Berdasarkan survei Teman Bumil dan Populix terhadap 1.943 responden ibu berusia 20-35 tahun, 46 persen responden percaya bahwa adanya orang ketiga dapat mengubah sebuah pernikahan. 

Kenapa ya perselingkuhan bisa terjadi? Apakah perselingkuhan harus berakhir dengan perceraian? Berikut hasil survei selengkapnya. 

Curhat ke Lawan Jenis, Memicu Selingkuh? 
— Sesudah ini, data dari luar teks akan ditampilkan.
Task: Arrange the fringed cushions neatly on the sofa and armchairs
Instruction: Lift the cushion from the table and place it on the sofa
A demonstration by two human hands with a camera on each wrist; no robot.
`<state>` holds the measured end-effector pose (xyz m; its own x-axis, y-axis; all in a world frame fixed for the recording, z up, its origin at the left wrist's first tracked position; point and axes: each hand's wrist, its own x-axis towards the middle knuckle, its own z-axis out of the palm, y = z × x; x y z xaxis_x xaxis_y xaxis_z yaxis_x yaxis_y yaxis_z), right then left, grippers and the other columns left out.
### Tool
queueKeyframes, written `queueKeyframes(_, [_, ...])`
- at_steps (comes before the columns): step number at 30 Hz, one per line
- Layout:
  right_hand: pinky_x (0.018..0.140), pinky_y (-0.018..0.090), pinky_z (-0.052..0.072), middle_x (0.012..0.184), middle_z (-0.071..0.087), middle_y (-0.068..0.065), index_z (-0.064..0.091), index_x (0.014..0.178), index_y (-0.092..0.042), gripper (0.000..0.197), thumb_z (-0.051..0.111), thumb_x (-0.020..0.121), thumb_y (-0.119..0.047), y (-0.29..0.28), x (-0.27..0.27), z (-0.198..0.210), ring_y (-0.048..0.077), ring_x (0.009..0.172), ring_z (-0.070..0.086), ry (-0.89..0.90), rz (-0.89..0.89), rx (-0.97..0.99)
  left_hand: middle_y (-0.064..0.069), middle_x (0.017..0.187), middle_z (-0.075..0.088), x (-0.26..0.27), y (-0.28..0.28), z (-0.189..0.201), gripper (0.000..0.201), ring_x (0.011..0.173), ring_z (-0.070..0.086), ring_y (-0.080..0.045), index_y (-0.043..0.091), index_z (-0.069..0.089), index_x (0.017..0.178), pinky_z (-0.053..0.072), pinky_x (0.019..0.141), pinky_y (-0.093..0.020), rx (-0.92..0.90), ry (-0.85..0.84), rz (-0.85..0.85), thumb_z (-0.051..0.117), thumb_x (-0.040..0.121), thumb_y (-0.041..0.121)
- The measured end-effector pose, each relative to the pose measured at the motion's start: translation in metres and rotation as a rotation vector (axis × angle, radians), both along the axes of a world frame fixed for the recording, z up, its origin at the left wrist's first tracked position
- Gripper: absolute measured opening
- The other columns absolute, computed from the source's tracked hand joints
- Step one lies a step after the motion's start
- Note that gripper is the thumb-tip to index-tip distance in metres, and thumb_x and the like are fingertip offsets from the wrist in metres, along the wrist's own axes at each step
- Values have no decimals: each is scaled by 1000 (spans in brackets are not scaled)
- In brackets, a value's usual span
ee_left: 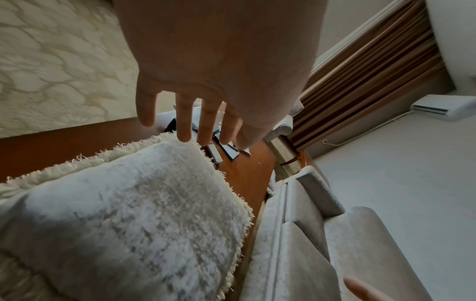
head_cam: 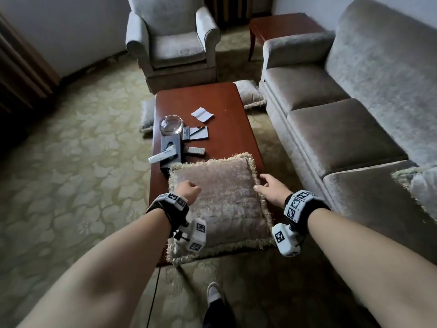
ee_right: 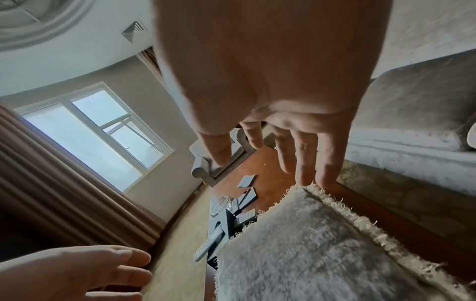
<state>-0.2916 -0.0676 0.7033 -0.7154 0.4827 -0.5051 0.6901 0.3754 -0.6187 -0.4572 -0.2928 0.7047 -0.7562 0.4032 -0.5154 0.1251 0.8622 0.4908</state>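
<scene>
I count four fringed cushions. One cushion lies flat on the near end of the coffee table, right under my two hands. My left hand hovers over its left part; from above the fingers look tucked, but my left wrist camera shows them hanging straight and loose, the fingertips just at the far fringe, gripping nothing. My right hand is at the cushion's right edge with its fingers spread and relaxed, the fingertips just beside the fringed corner; I cannot tell whether they touch it. A second cushion sits on the floor between the table's far right corner and the sofa, a third cushion on the floor against the table's left side, and a fourth cushion rests on the sofa's nearest seat at my right. The sofa has three seat pads; one armchair stands beyond the table. On the table are one glass ashtray, one dark tissue box, two remotes, and some papers. One side table stands in the far corner.
</scene>
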Motion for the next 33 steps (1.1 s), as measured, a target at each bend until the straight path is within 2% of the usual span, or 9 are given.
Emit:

Perselingkuhan bisa sangat sulit untuk didefinisikan. Pasalnya, setiap orang menetapkan batas yang berbeda untuk urusan selingkuh. Indra Noveldy, konselor pernikahan, pendiri dari KonsultanPernikahan.com dan penulis buku Menikah untuk Bahagia, mendefinisikan perselingkuhan dengan kriteria yang sederhana saja, yaitu curhat. 

“Definisi perselingkuhan bisa berbeda pada tiap orang. Namun, bagi saya definisi perselingkuhan itu sederhana: Ketika kita membuka jalan, secara sengaja maupun tidak sengaja, untuk curhat ke orang lain. Itu sama saja sudah membuka pintu perselingkuhan," jelas Indra, dikutip Minggu (19/6/2022). 

Definisi yang ditetapkan oleh Indra bukan tanpa alasan mendasar. Menurut pemahaman dan pengalamannya, perselingkuhan dapat terjadi mulai dari hal sepele, seperti mengobrol dengan lawan jenis yang bukan pasangan resmi 
 
“Tidak ada orang yang berniat selingkuh. Semua terjadi tanpa sengaja. Awalnya bisa saja cuma sekadar cerita, bertukar pikiran, atau bertanya. Tapi lama-lama, bisa merasa nyaman satu sama lain. Makin masuk ke dalamnya, makin terjebak dan malah makin sulit untuk keluar, persis seperti kita berada di dalam pusaran air.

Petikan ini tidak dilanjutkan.